Tam tersine, göstermeden vuracaklar tabii ki. Bir yandan turist gelsin diye “Noel Baba aslında Demreli’dir” diye açıklamalar yapılırken, diğer yandan Batılıların çocukluklarından itibaren iyi ve önemli bir kişi olarak gördükleri, belki de en sevimli Hristiyan sembolü olan bir kişiyi sokak ortasında  dövmek, başına silah dayıyor olmak neye hizmet eder Allah aşkına.

Bizim kültürümüzdeki ‘Hızır’, bir başka ülkenin sokaktalarında dayak yerken resmedilse, başına silah dayansa ne hissedersiniz? Kendinizden pay biçin.

NE OLUR CANLI YAKALAYIN

Biliyorum yakalanacak. Ama ölümü yüz kez, bin kez hak ettiğini düşünsem de, aslında “Hiç yaşamasa daha iyi olurdu desem de, Reina katliamını gerçekleştiren teröristin canlı yakalanmasını istiyorum. Biliyorum, çok zor. Biliyorum, adam zaten ihtihar eylemcisi. Biliyorum, muhtemelen silahlı. Ama bu adamın ele geçirilmesi ne kadar önemliyse, canlı ele geçirilmesi daha da önemli. Onun söyleyecekleri, bağlantıları bilinmeli. 

KATLİAM ŞAKŞAKÇILARI

Tüylerim diken diken okudum çoğunu. Maalesef mesleğim gereği de okumak zorundayım. Tıpkı polislerimizin şehit olduğu Dolmabahçe katliamındaki olduğu gibi.

O zaman da, gözlerim dolmuştu. Şimdi de.

O zaman nasıl insanlarla bir arada yaşıyor oluşumuza hayret etmiştim. Şimdi de ettim. Kimileri ölümlere seviniyordu. Neredeyse tef çalacaklardı. Bu tweet’leri atanlar belki mahallemizden insanlardı. Dolmabahçe katliamı ile Reina katliamı arasında belki hedef farklıydı ama sonucunda sevinenlerin insanlıktan nasibini almamış olmaları konusunda bir ortaklık vardı. 

Gencecik polislerin şehit edilmesi ile Reina’da yıl başını kutlayanların katledilmesi arasında temel nitelik olarak hiç bir fark yoktur. Tıpkı diğer katliamlarda olduğu gibi.

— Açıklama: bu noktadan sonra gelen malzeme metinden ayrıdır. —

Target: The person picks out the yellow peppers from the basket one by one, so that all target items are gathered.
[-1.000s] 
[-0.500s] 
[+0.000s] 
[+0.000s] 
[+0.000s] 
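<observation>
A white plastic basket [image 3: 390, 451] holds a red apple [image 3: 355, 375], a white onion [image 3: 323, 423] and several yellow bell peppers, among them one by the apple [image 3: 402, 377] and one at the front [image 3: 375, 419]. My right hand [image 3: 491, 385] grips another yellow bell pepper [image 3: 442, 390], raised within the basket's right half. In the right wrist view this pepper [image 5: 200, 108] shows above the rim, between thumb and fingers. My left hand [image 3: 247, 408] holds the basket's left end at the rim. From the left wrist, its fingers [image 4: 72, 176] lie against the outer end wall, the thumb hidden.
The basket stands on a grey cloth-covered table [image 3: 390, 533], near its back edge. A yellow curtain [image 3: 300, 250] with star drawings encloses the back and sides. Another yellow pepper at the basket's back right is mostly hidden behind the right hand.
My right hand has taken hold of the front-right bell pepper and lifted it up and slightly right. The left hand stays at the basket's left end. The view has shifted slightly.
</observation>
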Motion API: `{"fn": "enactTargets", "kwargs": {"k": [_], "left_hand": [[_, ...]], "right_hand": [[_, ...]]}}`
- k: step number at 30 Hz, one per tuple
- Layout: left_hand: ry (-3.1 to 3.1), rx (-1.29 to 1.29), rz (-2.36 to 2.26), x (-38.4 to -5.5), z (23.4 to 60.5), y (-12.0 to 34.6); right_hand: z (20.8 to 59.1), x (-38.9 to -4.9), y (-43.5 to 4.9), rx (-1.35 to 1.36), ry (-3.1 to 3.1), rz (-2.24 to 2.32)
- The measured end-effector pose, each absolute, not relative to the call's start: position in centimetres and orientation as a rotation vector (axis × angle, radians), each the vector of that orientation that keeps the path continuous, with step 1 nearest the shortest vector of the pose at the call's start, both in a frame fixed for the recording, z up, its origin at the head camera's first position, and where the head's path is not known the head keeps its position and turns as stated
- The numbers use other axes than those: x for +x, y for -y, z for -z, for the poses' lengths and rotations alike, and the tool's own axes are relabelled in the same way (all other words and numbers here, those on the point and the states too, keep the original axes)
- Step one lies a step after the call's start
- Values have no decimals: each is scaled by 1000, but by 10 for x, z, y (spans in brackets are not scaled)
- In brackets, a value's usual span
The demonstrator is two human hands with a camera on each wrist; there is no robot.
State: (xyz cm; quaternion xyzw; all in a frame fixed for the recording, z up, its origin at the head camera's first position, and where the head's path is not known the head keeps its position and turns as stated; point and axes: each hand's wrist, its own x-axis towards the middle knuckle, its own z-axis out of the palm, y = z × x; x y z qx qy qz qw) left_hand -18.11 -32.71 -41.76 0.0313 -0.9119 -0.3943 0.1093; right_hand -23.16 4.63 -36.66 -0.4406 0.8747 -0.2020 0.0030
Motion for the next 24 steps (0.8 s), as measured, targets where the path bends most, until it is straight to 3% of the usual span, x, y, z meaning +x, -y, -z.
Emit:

Diyeceğim, özellikle Twitter’da bu katliamlara karşı sevinenlerin en azından “terör fiilini övmek”ten soruşturma geçirmesi. Bildiğim kadarı ile Dolmabahçe olayından sonra benzer bir işlem yapıldı. İyiki de yapıldı.

Şimdi aynı soruşturmalar bu kez böylesi bir katliama sevinenler için, böylesi bir katliamı olumlulayanlar için tekrar edilmesi. 

Çünkü bu karakteri bozuk tipler, attıkları iki satırlık mesajlarla bir anlamda kimin ölüp, kimin ölmeyeceğine karar verme hakkını ellerinde tuttuklarını zannediyorlar. Bunlar, kendi hayatlarını bile düzenlemekten acizken, tüm ülkeyi nasıl düzenleyeceklerini bildiklerini zannediyorlar. İnsan hayatının kutsallığını kirletiyorlar.